Sendo os sensores feitos de plástico, não há risco de contaminarem a água?

Há sempre um risco, mas, uma vez que estamos a aproveitar plásticos que iriam para os aterros, este impacto é mínimo, visto que as quantidades utilizadas para se construírem os sensores são muito pequenas, na ordem dos miligramas, ou mesmo abaixo disso.
Por outro lado, queremos sempre usar métodos que respeitem a química verde para a transformação do plástico, selecionando matérias-primas de fontes renováveis. Neste sentido, a nossa equipa pretende ainda aproveitar o sal presente nesses resíduos que vai funcionar como um catalisador natural e potenciar a síntese, tornando o processo mais eficiente.

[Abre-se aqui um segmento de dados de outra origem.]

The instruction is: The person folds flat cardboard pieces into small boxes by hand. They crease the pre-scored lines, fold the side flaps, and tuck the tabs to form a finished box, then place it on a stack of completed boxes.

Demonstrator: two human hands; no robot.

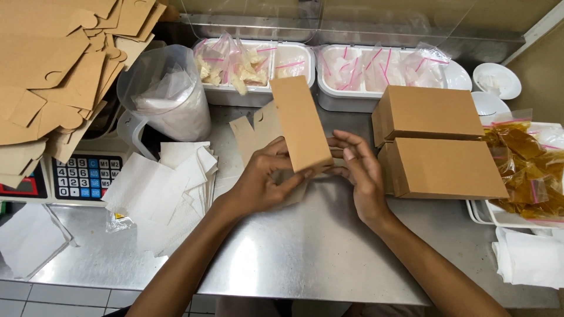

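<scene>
Both hands — left hand (264, 179), right hand (359, 170) — have a closed grip on the half-folded cardboard box (301, 124), finished boxes (437, 149) just right.

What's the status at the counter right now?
Left hand and right hand both grip a half-folded brown cardboard box. Two finished brown boxes sit right. Nothing in the way.

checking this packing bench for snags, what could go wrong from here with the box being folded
The half-folded brown cardboard box is held only by the left hand and right hand; its loose flaps could spring open. The stack of white paper sheets lies by the left forearm and might get swept off the steel counter.
</scene>
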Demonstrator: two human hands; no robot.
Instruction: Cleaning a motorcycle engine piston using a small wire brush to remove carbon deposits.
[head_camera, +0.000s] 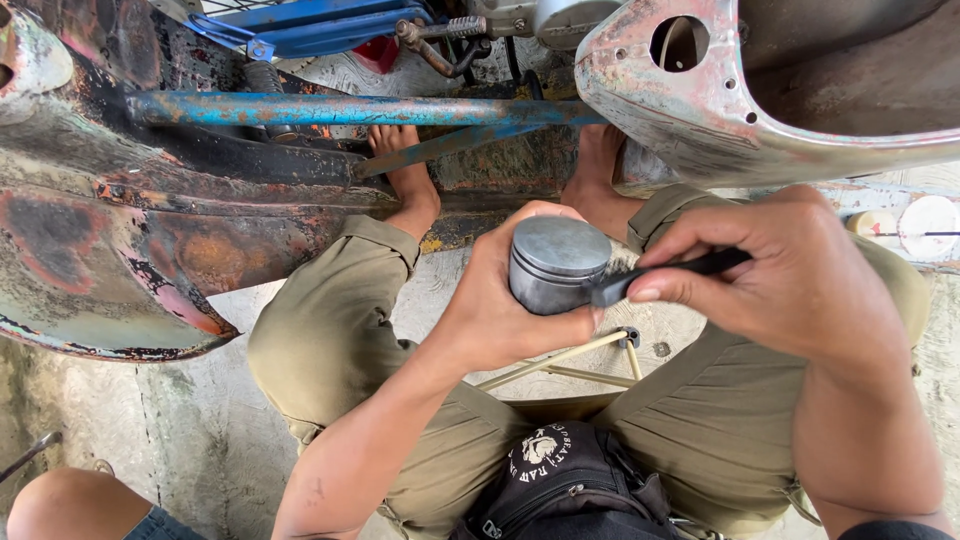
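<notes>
My left hand (500, 310) grips a grey metal piston (553, 262), a short cylinder with a flat top and ring grooves on its side, held upright above my knees. My right hand (790, 265) pinches a slim black tool (665, 275) whose tip touches the piston's right side near the grooves. Both hands are over my olive trousers (330, 330), and my bare feet rest on the rusty frame ahead.
A rusty scooter body (130, 220) with a blue bar (350, 110) fills the left and top. A worn pinkish body panel (720, 110) hangs at the upper right. A black waist bag (570, 480) sits on my lap. Another person's knee (70, 505) shows at the bottom left.
</notes>
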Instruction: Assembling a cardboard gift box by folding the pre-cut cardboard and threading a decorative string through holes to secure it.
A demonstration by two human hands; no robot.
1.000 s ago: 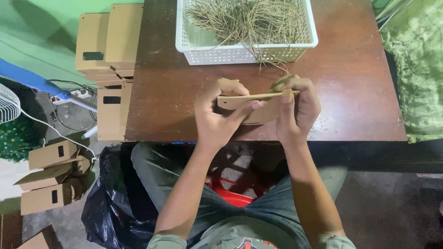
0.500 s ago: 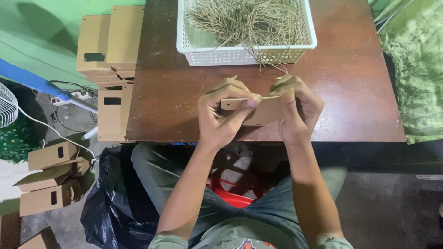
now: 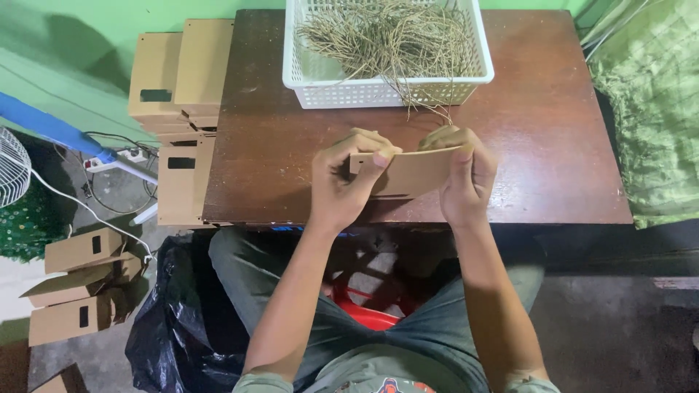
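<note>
Both hands hold a small flat brown cardboard box (image 3: 412, 173) above the near edge of the dark wooden table (image 3: 553, 145). My left hand (image 3: 344, 178) grips its left end, thumb pressed on the top edge. On the box's right end sits my right hand (image 3: 466, 175), fingers curled over the top. A few dry grass strands hang by my right fingers. Just beyond the hands stands a white plastic basket (image 3: 386, 91) full of dry, stringy grass (image 3: 389, 36).
Stacks of brown cardboard boxes (image 3: 178, 73) stand left of the table, with more boxes (image 3: 80, 284) on the floor at lower left. A black plastic bag (image 3: 175, 320) lies by my left knee. A white fan (image 3: 13, 167) and cables are at far left; green cloth (image 3: 648, 109) at right.
The box stays between both hands and has tilted a little. My left thumb has shifted along its top edge. Nothing else on the table moved.
</note>
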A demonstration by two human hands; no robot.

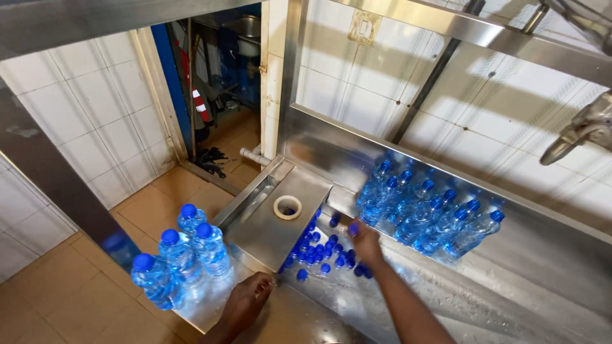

Hoje, investigamos e descobrimos que a água que analisamos estava contaminada com mercúrio (Hg), o que é preocupante. Onde foi recolhida a água?

Na verdade, a água que analisamos hoje foi preparada em laboratório, mas poderia muito bem ter sido recolhida aqui, em Aveiro, por exemplo junto a uma fábrica. Apesar de hoje em dia se encontrar mercúrio na água em pequeníssimas quantidades, a sua presença é sempre preocupante devido à sua elevada toxicidade, com efeitos adversos no sistema nervoso central.

Além de detetar contaminantes e poluentes nas águas, os sensores poderão ser usados noutros contextos?

Sim, podem também vir a ser utilizados para encontrar substâncias nocivas nos alimentos. Por exemplo, o sensor das aminas pode ser aplicado na deteção destas substâncias em carnes e peixes. Quando as aminas se formam, o alimento já tem algum tempo, havendo libertação de substâncias com odores, os verdadeiros contaminantes detetados pelo respetivo sensor.